The Green Report | WebdriverIO v9 with WebDriver BiDi

WebdriverIO v9 with WebDriver BiDi

Oct 6th 2024 9 min read

medium

With the release of WebdriverIO v9, browser automation takes a major leap forward thanks to the introduction of WebDriver BiDi (Bidirectional Protocol). This groundbreaking feature transforms how automation scripts interact with browsers, enabling real-time, two-way communication and opening up new possibilities for more dynamic and responsive testing.

Traditionally, WebDriver has operated using a request-response model, which limits the control and speed of certain browser interactions. With WebDriver BiDi, WebdriverIO users can now harness real-time events like network interception, console logging, and DOM changes without the delays and overhead of constantly polling the browser. It also provides better support for automating modern browser features, such as managing shadow DOMs, service workers, and handling client-side errors more effectively.

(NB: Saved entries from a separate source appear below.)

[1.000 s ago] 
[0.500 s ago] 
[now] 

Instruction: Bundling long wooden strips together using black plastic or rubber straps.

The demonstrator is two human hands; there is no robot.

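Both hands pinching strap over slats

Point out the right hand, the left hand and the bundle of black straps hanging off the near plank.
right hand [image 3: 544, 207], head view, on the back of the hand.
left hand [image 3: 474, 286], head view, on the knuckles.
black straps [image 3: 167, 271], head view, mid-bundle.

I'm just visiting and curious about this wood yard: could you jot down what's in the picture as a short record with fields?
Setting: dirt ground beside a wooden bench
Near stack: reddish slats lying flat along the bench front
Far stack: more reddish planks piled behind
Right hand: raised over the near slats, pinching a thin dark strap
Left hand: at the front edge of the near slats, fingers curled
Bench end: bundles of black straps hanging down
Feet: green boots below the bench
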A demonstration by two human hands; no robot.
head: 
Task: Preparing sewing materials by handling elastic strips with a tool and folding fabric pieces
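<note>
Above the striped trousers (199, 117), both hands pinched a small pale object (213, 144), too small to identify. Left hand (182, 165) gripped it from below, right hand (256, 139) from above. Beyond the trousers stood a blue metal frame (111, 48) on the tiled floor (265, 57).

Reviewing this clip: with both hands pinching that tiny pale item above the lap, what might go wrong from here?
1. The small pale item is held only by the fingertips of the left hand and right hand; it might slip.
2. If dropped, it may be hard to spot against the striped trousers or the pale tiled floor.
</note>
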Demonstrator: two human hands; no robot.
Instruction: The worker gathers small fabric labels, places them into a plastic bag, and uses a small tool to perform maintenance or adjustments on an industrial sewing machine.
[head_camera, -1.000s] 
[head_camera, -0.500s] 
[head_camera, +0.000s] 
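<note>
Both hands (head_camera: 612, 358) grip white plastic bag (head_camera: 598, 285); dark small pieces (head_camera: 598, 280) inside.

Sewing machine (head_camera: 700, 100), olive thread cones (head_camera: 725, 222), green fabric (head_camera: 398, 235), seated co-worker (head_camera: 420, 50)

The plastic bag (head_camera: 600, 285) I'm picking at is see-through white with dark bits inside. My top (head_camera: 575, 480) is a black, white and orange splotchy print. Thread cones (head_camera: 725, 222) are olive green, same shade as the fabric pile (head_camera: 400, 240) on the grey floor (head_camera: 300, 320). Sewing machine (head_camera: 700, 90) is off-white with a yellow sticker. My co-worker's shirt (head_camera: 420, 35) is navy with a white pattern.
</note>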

Why WebDriver BiDi is a Game-Changer for Automation

WebDriver BiDi introduces a new era in browser automation by fundamentally changing how automation tools communicate with browsers. Unlike the traditional WebDriver protocol, which relies on a one-way request-response pattern, WebDriver BiDi allows for two-way, real-time communication. This key enhancement opens up several powerful benefits:

Cross-Browser Consistency: One of the biggest challenges in browser automation is ensuring consistent behavior across different browsers. WebDriver BiDi aims to streamline cross-browser testing by providing a unified protocol that works with all major browser engines, including Chromium, Firefox, and WebKit. This means automation scripts can interact more reliably across browsers, reducing the need for browser-specific workarounds.
Real-Time Event Listening: With WebDriver BiDi, automation scripts can listen for browser events such as console logs, network requests, and DOM changes in real-time. This real-time monitoring allows for more dynamic tests, where scripts can respond immediately to changes in the browser environment, making it ideal for debugging or complex, interactive web applications.
Advanced Debugging Capabilities: The two-way communication of WebDriver BiDi enhances debugging by providing direct access to the browser's internal state. Automation scripts can capture logs, track performance, and monitor network traffic on the fly, giving testers deeper insight into issues without needing third-party tools.
Improved Performance: By reducing the overhead of repeated requests and allowing scripts to receive data from the browser as it happens, WebDriver BiDi makes automation tests faster and more efficient. This is particularly beneficial for testing large or complex applications that rely on real-time interactions.

BiDi-Enhanced Features in WebdriverIO v9

WebDriver BiDi powers several advanced features in WebdriverIO v9, enhancing the overall automation experience with real-time browser control and better cross-browser support. Let's explore some of the key BiDi-powered features that bring new capabilities to our automation scripts.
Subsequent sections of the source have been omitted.